The current Sri Lankan government is a really strong case study here. It reflects how insightful Public Relations and effective use of media communication are all that is required to change the fate of a nation by pushing it in the wrong direction into the hands of the utterly ruthless, and unforgivably incompetent.

Of course, people did have grievances with the previous government created by extraordinary circumstances – I am no political expert, so I will leave it at that and only focus on my take on how communication played an integral part in said election.

Advertising (or Public Communication is a better term to group all media platforms together) includes but not limited to Print, Television, Radio, Digital Platforms, On-Ground-Events/Activations, Out-of-Home platforms.

So, the above will cover everything from the phone one looks at early in the morning, the newspaper during breakfast, to even an overhead gantry screen like the one opposite Unity Plaza in Bambalapitiya.

Now you realize how much information you consume daily, and how many platforms you are exposed to even though you do not consider it as such. Each one of these was used to communicate campaign manifestos, polling numbers, and party symbols during the past elections – by both sides.

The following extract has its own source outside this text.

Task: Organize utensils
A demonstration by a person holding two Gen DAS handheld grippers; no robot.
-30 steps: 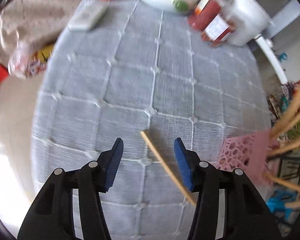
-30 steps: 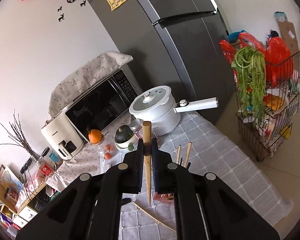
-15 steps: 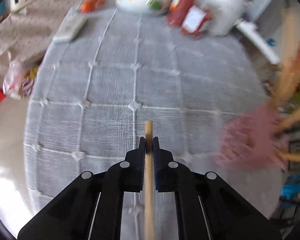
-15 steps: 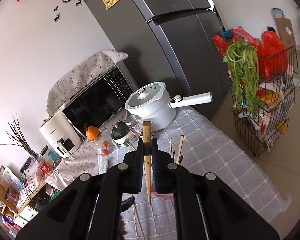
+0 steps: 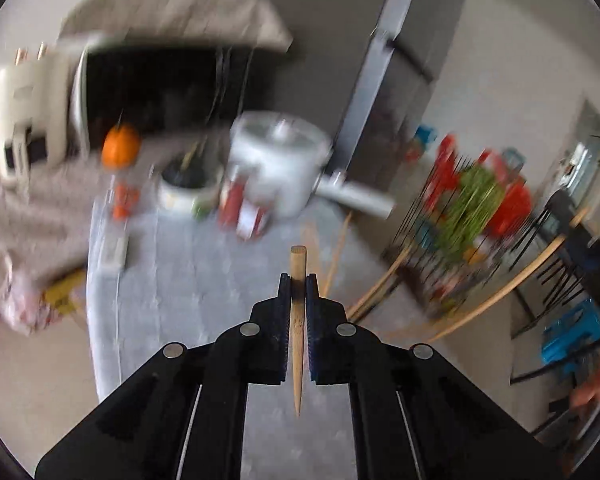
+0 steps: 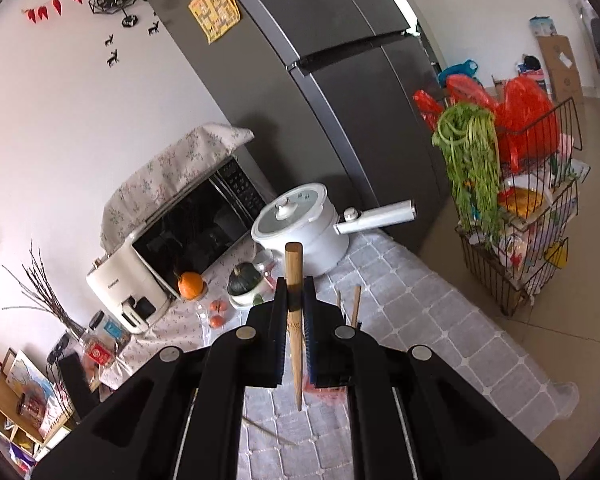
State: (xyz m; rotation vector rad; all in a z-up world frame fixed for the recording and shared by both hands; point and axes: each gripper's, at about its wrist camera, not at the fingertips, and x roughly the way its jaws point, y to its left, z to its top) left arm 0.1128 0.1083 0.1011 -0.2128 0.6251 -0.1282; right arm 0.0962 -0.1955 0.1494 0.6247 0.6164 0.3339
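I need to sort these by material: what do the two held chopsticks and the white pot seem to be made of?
Both chopsticks look like bare wood or bamboo: matte tan, faint grain. The pot looks like glossy white enamelled or coated metal; which one is unclear.

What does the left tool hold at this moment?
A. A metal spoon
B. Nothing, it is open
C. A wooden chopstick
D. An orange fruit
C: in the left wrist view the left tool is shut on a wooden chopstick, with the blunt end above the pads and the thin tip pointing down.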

We cannot just go ahead with pitchforks and burning torches to take down these. These are also platforms that bring us important news updates, connect us to the world with the latest information, and help us maintain our sanity by letting us choose the video we want on YouTube to entertain us without having to wait for the time it plays on a particular TV channel.

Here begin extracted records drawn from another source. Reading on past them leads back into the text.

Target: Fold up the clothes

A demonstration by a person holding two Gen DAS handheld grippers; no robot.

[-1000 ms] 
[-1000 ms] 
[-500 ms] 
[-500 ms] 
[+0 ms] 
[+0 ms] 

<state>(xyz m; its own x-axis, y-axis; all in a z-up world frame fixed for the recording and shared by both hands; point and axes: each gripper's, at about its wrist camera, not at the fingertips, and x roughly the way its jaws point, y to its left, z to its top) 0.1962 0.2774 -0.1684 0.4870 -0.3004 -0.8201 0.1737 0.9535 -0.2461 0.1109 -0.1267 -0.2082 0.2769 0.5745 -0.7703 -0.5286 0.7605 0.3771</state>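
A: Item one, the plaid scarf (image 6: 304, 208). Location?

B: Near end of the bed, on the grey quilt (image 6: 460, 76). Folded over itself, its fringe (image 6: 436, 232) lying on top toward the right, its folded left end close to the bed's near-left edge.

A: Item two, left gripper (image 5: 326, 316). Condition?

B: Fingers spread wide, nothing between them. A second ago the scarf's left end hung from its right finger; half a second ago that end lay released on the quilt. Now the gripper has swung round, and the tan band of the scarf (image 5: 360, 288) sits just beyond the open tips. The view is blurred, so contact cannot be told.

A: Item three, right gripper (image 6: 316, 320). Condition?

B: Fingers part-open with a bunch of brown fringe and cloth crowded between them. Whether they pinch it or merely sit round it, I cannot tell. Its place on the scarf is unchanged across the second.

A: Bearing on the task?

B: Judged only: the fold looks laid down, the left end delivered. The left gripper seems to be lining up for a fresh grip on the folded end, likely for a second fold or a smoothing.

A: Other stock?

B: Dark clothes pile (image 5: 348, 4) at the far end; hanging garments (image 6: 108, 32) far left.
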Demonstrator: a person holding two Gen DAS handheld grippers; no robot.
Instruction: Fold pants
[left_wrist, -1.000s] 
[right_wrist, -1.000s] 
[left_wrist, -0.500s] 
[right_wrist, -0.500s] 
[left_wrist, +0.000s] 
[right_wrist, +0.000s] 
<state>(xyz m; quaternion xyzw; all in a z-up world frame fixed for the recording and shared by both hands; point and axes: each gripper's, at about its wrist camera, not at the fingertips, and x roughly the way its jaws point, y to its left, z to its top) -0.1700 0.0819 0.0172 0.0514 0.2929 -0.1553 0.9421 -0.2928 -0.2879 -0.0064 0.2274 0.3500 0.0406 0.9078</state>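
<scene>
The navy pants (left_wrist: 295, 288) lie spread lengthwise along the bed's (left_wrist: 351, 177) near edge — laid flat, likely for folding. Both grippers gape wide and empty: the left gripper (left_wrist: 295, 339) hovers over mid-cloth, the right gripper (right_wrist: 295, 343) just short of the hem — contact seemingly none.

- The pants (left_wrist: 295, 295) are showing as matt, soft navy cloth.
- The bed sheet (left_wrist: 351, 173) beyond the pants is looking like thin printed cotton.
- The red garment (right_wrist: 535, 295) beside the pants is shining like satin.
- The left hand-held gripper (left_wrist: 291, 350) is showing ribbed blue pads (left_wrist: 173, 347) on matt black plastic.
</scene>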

As operators in the advertising and communication industry, who are also equally affected along with the rest of the public we speak to, can each of us take a pledge to think of the repercussions of our actions when it comes to the next politically affiliated campaign?

After all that has happened in Sri Lanka since the Mirihana incident in early April, it’s good to see some people understanding the concept of consequences,

As the public, can we be a bit more critical with what we choose to consume, and even more critical in terms of how we evaluate the information we have just consumed and how we plan to act upon it? A few additional minutes of critical evaluation combined with some reflection on past incidents critically – on both sides, the speaker and the listener will without doubt help make us better citizens of Sri Lanka.

Because making memes to sell a condom is one thing and sharing memes to elect the wrong person who might destroy a nation irreparably for generations is a different thing altogether.